Patanjali’s aggression is being viewed in similar light. A recent report’s title says Patanjali may be injurious to listed fast-moving consumer goods (FMCG) companies’ health. An IIFL Institutional Equities report says the company is targeting a 2.5 times rise in sales in FY16 over a year ago. The situation in the listed universe is such that sales touching double-digit levels will be cause for celebration.

The report estimates that Patanjali’s sales will increase to 20,000 crore by FY20. In contrast, ITC’s FMCG business sales was 9,028 crore in revenue in FY15, compared with 1,014 crore in FY06.

Whether Patanjali is able to meet these estimates or not is not the issue here. The company has been successful so far, but has used a direct distribution approach with an exclusive store network. It will now move to the general trade where it will jostle with other companies for shelf space. It has already entered the modern trade network but local stores have a lion’s share of sales.

Setting up a national distribution network, managing a complex supply chain and moving from a word-of-mouth approach to a conventional advertising-led approach are on the table. That also signals a shift in its cost structure and investments.

Does Patanjali’s growth signal the decline of others? That need not happen. There are several moving parts to this story. One is the market’s growth itself. A stagnant market could see share loss but that is at odds with the long-term consumer market growth story. For instance, ITC’s FMCG business grew at a compound growth rate of 27.5% between FY06-FY15, while HUL’s domestic FMCG business grew by 13.7% in that period. Their growth rates are starkly different but HUL’s sales did grow and are 3.3 times that of ITC. Also, domestic sales of most large and mid-sized companies reported healthy growth rates in this period.

Also, companies are not going to sit quietly, doing nothing. Patanjali’s entry may create a bigger market for products with an Ayurvedic/natural positioning. Some companies already have similar products while those who don’t will jump in, either to compete or if they see a large enough opportunity.

Product managers in foreign-owned companies may also find it easier to convince their management to support a new launch. The general tendency is to protect global flagship brands from getting cannibalized by local innovations. That hesitation will melt if Patanjali becomes a serious threat to a category or brand. Hindustan Lever’s Wheel was launched solely to tackle Nirma.

Also, who is Patanjali’s target market? The first line in the company’s application form for signing up distributors asks them to support its movement to “get rid of the foreign MNCs’ loot". Many of its products target foreign-owned brands, but they target Indian-owned ones too, such as those of Marico Ltd and Dabur India. Its ghee brand is a threat to dairies in the cooperative and private sector. It may even bring in new consumers into the market, such as those using local brands or unbranded products, thereby growing the market.

Whatever be the conclusion of this story, Patanjali is surely an exciting development in the national FMCG market.

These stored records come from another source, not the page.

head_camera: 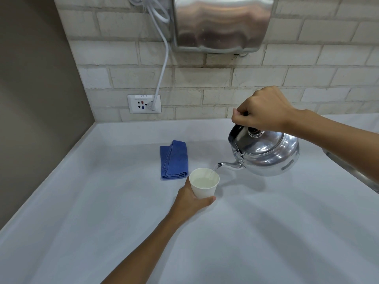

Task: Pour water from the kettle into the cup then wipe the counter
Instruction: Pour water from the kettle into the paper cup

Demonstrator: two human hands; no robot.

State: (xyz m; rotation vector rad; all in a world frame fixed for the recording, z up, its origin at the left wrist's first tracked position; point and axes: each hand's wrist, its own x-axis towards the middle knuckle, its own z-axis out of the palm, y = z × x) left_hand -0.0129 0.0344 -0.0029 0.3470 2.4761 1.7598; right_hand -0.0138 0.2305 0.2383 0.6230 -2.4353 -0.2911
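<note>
A shiny metal kettle (268, 154) hangs tilted above the white counter (82, 212), its spout pointing left and down. My right hand (264, 109) grips the kettle's black top handle. A thin stream of water runs from the spout into a white paper cup (204, 188), which holds water. My left hand (189, 201) wraps around the cup's lower left side and steadies it on the counter. A folded blue cloth (174, 160) lies on the counter just behind and left of the cup.
A steel hand dryer (223, 23) hangs on the brick wall, its white cable (164, 62) plugged into a wall socket (144, 103). A metal sink rim (352, 171) shows at the right edge. A brown wall closes the left side.
</note>
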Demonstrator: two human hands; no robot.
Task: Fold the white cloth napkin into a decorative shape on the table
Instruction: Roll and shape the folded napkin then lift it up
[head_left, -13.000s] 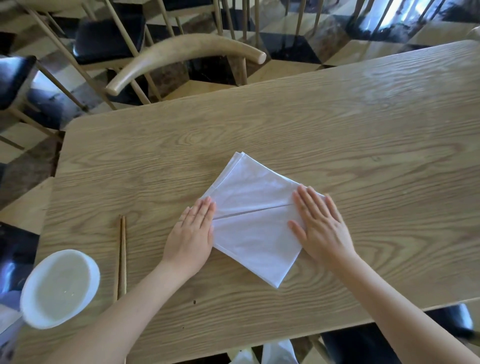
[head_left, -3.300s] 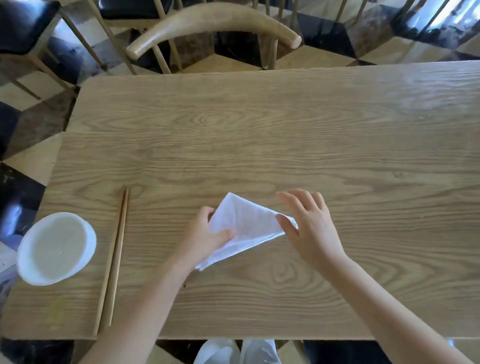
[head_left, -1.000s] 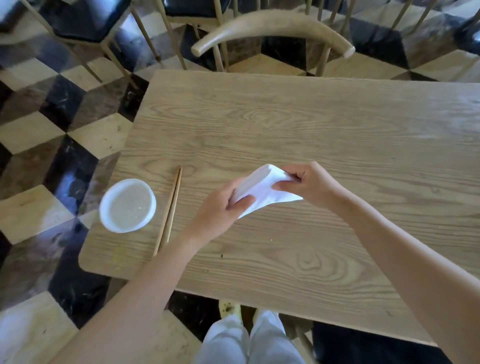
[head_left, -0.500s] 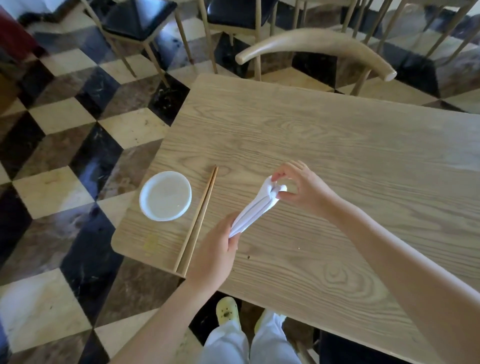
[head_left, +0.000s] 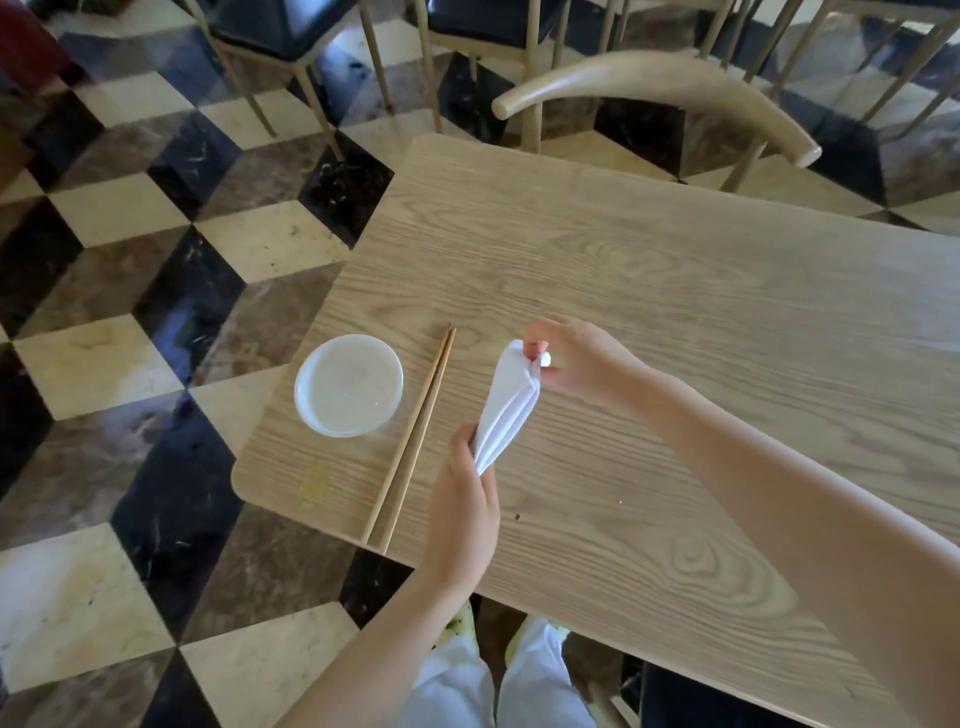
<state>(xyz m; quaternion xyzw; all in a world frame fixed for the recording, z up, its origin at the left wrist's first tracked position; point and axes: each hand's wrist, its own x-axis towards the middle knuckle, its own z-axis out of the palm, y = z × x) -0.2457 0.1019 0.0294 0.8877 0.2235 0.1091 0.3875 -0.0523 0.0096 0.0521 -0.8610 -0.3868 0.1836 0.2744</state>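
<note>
The white cloth napkin (head_left: 506, 408) is folded into a narrow, layered wedge and held above the wooden table (head_left: 675, 312). My left hand (head_left: 465, 506) grips its pointed lower end. My right hand (head_left: 576, 358) pinches the layers at its wider upper end between thumb and fingertips. The napkin slants from lower left to upper right between the two hands, and its folded edges face me.
A white bowl (head_left: 349, 384) sits near the table's left edge, with a pair of wooden chopsticks (head_left: 410, 441) lying just right of it. A curved-back wooden chair (head_left: 660, 88) stands at the table's far side. The checkered floor lies to the left.
The napkin went from lying flat under both palms to a narrow folded wedge lifted off the table. Over the last second my left hand dropped to its lower tip and the view swung left.
</note>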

The size of India’s consumer market, population growth and existing headroom for the organized sector to grow means there is room for more.

Patanjali does not yet represent an existential threat to incumbents, although it may become one for specific categories or brands. Patanjali’s ambition and aggression are clearly evident. In conference calls, companies are not dismissive of the threat. That is a positive sign compared with ignoring it as an insignificant threat. This is a developing story that will attract attention for some time to come. Consider this: sales growth in the December quarter for FMCG companies is expected to be in single digits. In dull times such as these, Patanjali makes for a much more interesting story to chase.

The writer does not have positions in the companies discussed here.